Além de intervenções de controlo, nas áreas de influência de alguns dos parceiros, e uma forte aposta na sensibilização ambiental, este projeto convida entidades públicas e privadas a aderir à Estratégia Transnacional de luta contra a Cortaderia no Arco do Atlântico, oferecendo formação e consultoria profissional para melhorar a gestão da espécie com a finalidade de travar a sua expansão e, onde for possível, erradicar a sua presença.

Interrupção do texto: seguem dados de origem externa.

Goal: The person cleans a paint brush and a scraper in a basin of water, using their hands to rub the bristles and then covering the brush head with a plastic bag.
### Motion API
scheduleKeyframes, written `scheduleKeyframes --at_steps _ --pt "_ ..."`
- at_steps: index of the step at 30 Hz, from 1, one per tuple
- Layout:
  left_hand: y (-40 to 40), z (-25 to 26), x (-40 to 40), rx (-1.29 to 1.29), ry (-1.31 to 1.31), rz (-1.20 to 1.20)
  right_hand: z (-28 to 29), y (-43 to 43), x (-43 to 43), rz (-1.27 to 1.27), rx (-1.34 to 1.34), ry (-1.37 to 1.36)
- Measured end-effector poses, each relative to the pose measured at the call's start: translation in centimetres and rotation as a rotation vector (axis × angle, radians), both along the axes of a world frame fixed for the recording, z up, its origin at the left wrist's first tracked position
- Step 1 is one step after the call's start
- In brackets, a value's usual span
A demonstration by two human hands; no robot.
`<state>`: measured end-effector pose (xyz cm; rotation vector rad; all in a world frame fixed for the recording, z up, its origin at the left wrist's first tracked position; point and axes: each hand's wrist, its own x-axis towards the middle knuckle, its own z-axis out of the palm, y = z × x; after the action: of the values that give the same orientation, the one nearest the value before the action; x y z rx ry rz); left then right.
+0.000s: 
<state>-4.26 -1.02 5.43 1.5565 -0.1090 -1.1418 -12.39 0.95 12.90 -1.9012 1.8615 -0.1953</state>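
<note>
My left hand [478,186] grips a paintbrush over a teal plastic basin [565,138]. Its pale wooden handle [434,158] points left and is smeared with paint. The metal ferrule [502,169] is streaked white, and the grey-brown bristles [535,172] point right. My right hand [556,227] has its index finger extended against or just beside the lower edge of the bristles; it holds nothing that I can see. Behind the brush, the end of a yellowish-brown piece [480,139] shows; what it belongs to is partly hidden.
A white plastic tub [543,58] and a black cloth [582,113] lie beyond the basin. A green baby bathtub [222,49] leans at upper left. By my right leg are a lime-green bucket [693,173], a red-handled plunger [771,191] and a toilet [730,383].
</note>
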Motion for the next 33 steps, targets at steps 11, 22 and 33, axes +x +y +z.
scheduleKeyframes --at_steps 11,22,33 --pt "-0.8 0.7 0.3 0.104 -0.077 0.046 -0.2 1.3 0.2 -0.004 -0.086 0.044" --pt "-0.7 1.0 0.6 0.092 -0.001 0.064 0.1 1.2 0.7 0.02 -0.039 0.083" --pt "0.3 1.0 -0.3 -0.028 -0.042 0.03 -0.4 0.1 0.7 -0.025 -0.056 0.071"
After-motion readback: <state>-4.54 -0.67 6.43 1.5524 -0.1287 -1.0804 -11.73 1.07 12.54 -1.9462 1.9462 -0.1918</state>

Todos os Municípios, Comunidades Intermunicipais, Concessionárias de (Auto)Estradas, assim como outras entidades, incluindo Associações, ONGs, empresas, foram já contactadas e convidadas a aderir. Existem, até à data, 63 entidades portuguesas aderentes de entre um total de 185 entidades nos três países. Entre estas, em Portugal podem destacar-se, por exemplo, pelo papel ativo nesta luta, os Municípios de Ílhavo, Leiria, Lousada, Soure e Vila Nova de Poiares, uns de forma mais «musculada», com ações de controlo, outros apostando na prevenção com ações de sensibilização dos cidadãos ou voluntariado para mapear a espécie ou remover as plumas: são exemplos inspiradores que, segundo Hélia Marchante, “mostram que ainda que o desafio seja grande, é possível ganhar algumas batalhas!”. No entanto, lamenta, “muitas entidades não chegaram sequer a responder ao convite de adesão e entre as aderentes há algumas que tardam em intervir de forma mais proativa permitindo o avançar da invasão da espécie com consequentes impactes negativos que se avolumam rapidamente”.
Hélia Marchante lança o repto: “se pertence a uma entidade pública ou privada que possui ou lida com esta espécie no seu território (ainda que pontualmente), pode juntar-se à Estratégia Transnacional, trabalhar em conjunto com parceiros que enfrentam o mesmo desafio, e passar a fazer a diferença usufruindo dos benefícios que o projeto lhe pode oferecer. Se, por outro lado, é um cidadão preocupado, pode controlar a espécie nos seus terrenos (se os tiver), deixar de usar a espécie, ou fazer pressão junto das entidades para que controlem esta (e outras) espécie invasora. Pode também divulgar o projeto COOP Cortaderia e a possibilidade de adesão à Estratégia junto de empresas, escolas, associações e, principalmente, dos agentes políticos locais (juntas de freguesia e municípios). Se for professor, temos ainda um programa de ciência cidadã no qual pode participar com grupos de alunos e contribuir ativamente para aumentar o conhecimento, o mapeamento e o controlo desta espécie”.